– Боже мой! Какой же я идиот!

– Успокойся, Франк! О чем ты говоришь?

– Успокойся? О чем я говорю? Мы привезли единственную в мире капсулу с геном Истины человеку, который уже стоит одной ногой в могиле! Даже при успешном внедрении в генетическую структуру плоды этой операции проявятся только через три-пять лет. О том, что сыворотка подействовала, можно будет судить не раньше, чем через полгода. Ты слышишь? Полгода и три-пять лет! А если старик просто не протянет столько, что тогда? Я знаю, мои наставники предполагали, что ампула будет не одна и можно будет ввести сыворотку сразу нескольким людям. Если бы не было погромов в лабораториях, если бы уцелели другие ампулы и документы… Но сейчас у нас в руках уникальный шанс! Боже мой, Боже мой, почему же Ты раньше не наставил меня!

Алсвейг в отчаянии метался по храму. Смотреть на него было жутко.

– Что же нам делать? – растерянно спросил Гудерлинк.

– Не знаю. Не знаю! Почему я должен знать все и за всех решать? Ты не глупее меня, придумай что-нибудь! Господи, не дай мне потерять рассудок! Подари мне хоть какую-то надежду!

– Погоди, Франк! Ведь там есть люди и моложе Папы – кардиналы, епископы… Я не разбираюсь в церковной иерархии. Отдадим в Ватикан сыворотку, и пусть они сами решат, кому ее ввести.

Алсвейг остановился и тяжело опустился на скамью.

– Ты прав, это выход. Я, видно, совсем истощился на выдумки. Тогда нам надо торопиться.

Он приподнялся было, но тут же снова сел.
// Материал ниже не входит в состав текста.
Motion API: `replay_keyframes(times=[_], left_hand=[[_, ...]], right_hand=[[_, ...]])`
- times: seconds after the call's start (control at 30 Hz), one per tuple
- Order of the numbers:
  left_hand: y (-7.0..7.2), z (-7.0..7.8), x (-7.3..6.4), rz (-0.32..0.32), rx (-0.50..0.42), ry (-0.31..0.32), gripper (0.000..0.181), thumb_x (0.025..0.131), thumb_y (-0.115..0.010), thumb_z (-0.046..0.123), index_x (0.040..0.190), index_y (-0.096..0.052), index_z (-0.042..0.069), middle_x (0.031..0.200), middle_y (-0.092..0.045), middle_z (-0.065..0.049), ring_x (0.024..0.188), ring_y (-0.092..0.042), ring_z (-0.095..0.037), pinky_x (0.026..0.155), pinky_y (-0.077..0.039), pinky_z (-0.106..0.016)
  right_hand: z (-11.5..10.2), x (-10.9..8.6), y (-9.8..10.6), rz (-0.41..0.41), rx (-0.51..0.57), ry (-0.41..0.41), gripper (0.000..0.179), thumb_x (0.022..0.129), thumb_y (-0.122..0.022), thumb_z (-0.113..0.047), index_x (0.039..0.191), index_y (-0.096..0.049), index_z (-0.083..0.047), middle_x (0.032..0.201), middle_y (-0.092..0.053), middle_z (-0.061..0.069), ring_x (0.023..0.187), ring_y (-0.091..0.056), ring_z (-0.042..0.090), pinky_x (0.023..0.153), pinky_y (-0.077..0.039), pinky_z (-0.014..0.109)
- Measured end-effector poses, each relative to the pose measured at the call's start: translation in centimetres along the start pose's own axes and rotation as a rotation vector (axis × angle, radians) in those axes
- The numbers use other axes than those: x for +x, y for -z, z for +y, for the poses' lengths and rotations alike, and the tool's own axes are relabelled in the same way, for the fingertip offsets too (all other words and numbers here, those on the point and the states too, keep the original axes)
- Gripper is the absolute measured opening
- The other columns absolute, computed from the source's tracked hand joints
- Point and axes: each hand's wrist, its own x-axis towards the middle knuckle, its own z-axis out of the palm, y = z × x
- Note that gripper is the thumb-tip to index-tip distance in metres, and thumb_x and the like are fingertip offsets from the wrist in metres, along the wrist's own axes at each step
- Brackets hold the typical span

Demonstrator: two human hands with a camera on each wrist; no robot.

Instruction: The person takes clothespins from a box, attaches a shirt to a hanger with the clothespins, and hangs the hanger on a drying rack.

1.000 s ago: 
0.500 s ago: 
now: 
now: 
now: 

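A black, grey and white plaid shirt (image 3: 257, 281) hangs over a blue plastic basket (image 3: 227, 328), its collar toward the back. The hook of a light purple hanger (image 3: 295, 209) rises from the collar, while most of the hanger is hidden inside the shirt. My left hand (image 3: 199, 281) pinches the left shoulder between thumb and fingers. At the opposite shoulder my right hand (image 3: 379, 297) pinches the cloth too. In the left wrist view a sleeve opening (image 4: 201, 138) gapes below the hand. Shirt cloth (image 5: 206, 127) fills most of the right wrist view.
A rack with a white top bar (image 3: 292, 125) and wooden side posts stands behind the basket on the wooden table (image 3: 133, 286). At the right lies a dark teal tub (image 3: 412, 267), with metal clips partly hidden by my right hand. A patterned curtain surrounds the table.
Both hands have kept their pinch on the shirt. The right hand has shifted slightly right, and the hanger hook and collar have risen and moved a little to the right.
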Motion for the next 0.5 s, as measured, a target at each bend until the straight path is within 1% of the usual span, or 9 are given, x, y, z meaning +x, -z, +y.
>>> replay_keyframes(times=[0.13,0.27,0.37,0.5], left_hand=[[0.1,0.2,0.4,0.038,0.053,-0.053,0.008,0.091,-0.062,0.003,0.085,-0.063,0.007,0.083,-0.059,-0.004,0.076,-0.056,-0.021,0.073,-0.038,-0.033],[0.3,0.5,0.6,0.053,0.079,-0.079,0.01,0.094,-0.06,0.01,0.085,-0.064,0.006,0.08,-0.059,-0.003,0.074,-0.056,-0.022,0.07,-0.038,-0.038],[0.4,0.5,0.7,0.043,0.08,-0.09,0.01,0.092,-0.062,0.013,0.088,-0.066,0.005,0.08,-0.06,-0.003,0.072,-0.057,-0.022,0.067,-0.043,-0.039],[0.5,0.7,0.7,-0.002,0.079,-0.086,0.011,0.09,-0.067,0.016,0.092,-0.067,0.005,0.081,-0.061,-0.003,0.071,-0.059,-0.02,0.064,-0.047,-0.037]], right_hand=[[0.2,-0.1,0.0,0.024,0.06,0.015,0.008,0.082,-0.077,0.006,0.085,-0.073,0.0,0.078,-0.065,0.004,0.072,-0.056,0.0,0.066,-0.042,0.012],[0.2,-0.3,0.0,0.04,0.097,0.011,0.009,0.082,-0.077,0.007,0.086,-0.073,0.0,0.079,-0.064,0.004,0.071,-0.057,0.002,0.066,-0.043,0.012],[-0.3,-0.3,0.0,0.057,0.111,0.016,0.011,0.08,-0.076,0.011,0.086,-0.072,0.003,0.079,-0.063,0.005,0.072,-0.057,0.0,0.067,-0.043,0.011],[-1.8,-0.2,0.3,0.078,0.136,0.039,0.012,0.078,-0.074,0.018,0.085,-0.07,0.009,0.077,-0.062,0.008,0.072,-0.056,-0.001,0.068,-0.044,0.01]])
– Нет, не подходит. Ты не представляешь, как делаются подобные дела в структурах власти. Эти люди либо упустят время, потому что каждый будет тянуть одеяло на себя, либо кучка из двоих-троих умников решит все в свою пользу и без постороннего участия. Эта сыворотка может превратиться в такое страшное орудие в недобрых руках… Господи, где, где был мой разум все это время?

– Тогда как же быть?

Журналист сидел, раскачиваясь из стороны в сторону, напряженно думая. Наконец он выпрямился, и глаза его блеснули.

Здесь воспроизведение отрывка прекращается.